Ei-los. Aí mesmo. À nossa frente. Os cavaleiros. Adivinhamo-los pesadamente couraçados, habituados ao duro mester das armas. Há no silêncio que parece rodeá-los, uma ameaça maior do que mil gritos. Há no seu aparente desafio, um turvo rumor de águias que voam impiedosas sobre as presas à sua mercê.
Os cavaleiros. O sol bate-lhes de frente, arranca faíscas dos arnêses, dos elmos, das grevas, dos peitorais dos cavalos. Não vêm por bem, esses homens montados nesses soberbos cavalos.
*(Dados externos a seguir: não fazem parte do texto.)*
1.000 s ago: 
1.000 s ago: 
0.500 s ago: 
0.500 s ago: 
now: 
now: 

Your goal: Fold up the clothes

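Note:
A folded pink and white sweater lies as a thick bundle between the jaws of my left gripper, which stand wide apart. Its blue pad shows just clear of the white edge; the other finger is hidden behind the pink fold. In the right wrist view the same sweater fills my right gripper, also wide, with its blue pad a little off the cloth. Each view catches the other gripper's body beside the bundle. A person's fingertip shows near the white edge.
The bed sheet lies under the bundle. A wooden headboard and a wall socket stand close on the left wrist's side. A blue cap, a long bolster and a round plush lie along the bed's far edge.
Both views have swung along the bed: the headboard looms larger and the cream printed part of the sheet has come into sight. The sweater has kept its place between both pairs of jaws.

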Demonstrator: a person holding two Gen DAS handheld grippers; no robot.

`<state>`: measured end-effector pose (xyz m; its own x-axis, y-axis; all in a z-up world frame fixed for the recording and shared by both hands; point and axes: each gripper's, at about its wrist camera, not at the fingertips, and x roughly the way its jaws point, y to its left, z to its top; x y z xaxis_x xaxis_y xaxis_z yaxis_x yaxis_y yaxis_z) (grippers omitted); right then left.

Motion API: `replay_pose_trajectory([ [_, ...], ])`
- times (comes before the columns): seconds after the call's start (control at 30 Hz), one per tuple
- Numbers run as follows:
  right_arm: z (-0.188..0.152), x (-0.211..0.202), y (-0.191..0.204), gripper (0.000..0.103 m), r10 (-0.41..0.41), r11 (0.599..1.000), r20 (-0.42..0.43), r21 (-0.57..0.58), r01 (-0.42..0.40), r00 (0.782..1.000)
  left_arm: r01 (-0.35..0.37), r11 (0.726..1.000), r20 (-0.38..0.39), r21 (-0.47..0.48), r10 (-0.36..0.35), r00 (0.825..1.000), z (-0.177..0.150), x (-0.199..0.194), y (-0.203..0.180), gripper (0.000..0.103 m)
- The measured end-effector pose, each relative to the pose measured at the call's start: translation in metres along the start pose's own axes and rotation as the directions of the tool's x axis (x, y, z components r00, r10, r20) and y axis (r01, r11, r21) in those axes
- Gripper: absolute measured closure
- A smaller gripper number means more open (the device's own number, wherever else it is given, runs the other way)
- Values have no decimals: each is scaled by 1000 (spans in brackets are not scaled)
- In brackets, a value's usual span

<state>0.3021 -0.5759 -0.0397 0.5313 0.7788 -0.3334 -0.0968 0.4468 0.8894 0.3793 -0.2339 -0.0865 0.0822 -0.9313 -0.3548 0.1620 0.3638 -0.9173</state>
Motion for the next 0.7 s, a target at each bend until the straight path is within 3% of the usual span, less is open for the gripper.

Não ameaçam com as armas, levantadas ao alto, como se quisessem dizer-nos que não esperam rendição, não se irão com tributos mas só a destruição os aplacará.
Sob as patas das montadas um mar alto de pó, de ervas fugitivas, deixando adivinhar um rasto de terra queimada e insone. Fome, peste (ou discórdia?), guerra e morte. Um futuro sem futuro.
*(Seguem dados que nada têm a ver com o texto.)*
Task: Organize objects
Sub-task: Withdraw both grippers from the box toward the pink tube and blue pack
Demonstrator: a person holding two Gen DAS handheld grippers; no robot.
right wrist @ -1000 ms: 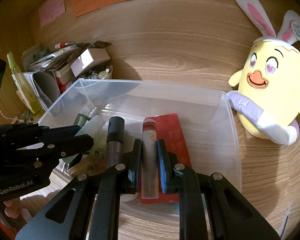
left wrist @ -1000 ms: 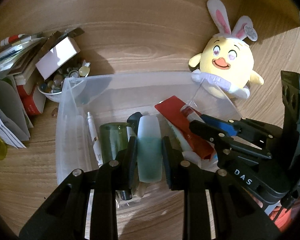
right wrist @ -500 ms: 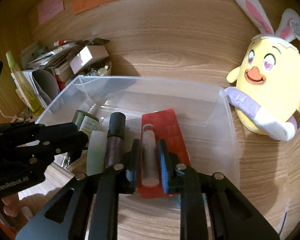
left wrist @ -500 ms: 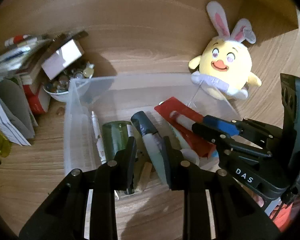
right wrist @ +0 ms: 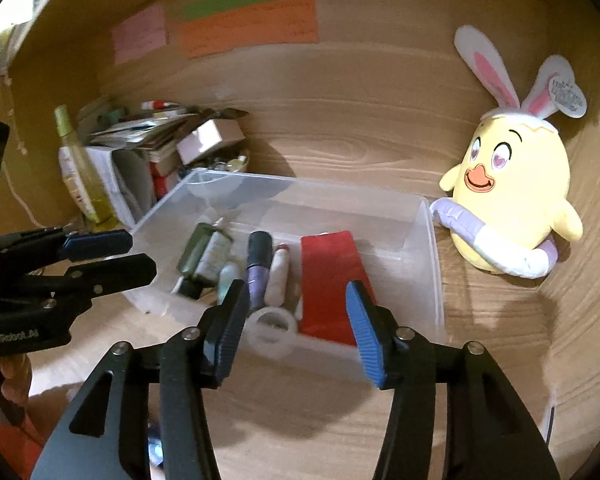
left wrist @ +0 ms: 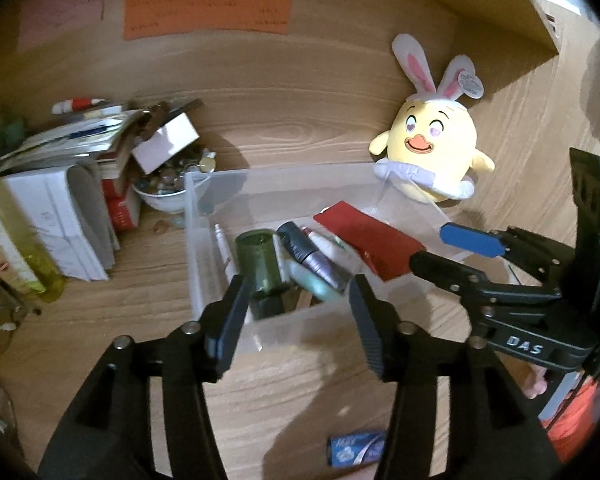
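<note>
A clear plastic bin (left wrist: 196, 248) (right wrist: 430, 264) stands on the wooden desk. In it lie a dark green bottle (left wrist: 258, 266) (right wrist: 200, 252), a pale green tube (left wrist: 312, 284) (right wrist: 228, 276), a purple tube with a black cap (left wrist: 312, 256) (right wrist: 256, 264), a white tube with a red cap (right wrist: 278, 272) and a red packet (left wrist: 372, 240) (right wrist: 328, 276). My left gripper (left wrist: 298, 308) hangs above the bin's near wall, its jaws opening with nothing between them. My right gripper (right wrist: 296, 308) does the same beside it, jaws opening and empty.
A yellow plush chick with bunny ears (left wrist: 432, 156) (right wrist: 508, 204) leans at the bin's right. At the left are a bowl of small trinkets (left wrist: 168, 188), stacked papers and boxes (left wrist: 80, 168) and a yellow-green bottle (right wrist: 80, 172). A blue packet (left wrist: 356, 448) lies on the near desk.
The left gripper let go of the pale green tube and the right one let go of the white tube; both lie in the bin. Both grippers opened and drew back and up.
</note>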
Todavia, e essa pode ser outra interpretação, suponhamos outro mar. E nele a imortal cidade de Veneza, ameaçada por um exército poderoso de rudes cavaleiros cobertos de ferro. Pela laguna avançam as jangadas com os impacientes guerreiros e suas montadas. Diante da piazetta, entre o palácio carregado de riquezas e o orgulhoso campanile apinham-se os escassos defensores que se sabem condenados. Estava porém escrito que a cidade civilizada se salvaria graças à agua onde se construiu. A história dá conta do naufrágio terrível das jangadas e da morte rápida e faiscante dos homens cobertos de ferro. O tumulto dos metais vencido pelo marulhar sereno das águas.
Este é o apontamento que me sugere a poderosa cerâmica de Manuel Sousa Pereira ora exposta. Com uma eventual conclusão moral: a Arte cresce mesmo no mais desolado cenário e até quatro cavaleiros temíveis podem suscitá-la. A dificuldade está na imaginação do autor, nas suas mãos milagreiras e operosas, nos mistérios do fogo e da terra.
Porto, 30 de Junho de 2007
mcr
este texto foi feito para acompanhar a exposição de uma peça única (uma cerâmica) do escultor Manuel Sousa Pereira, meu amigo de há mais de trinta anos. A exposição não pode ser feita de modo que, não retirando a oferta, aqui o publico como um postal. Ora aqui está uma boa ideia, Manel, um postal!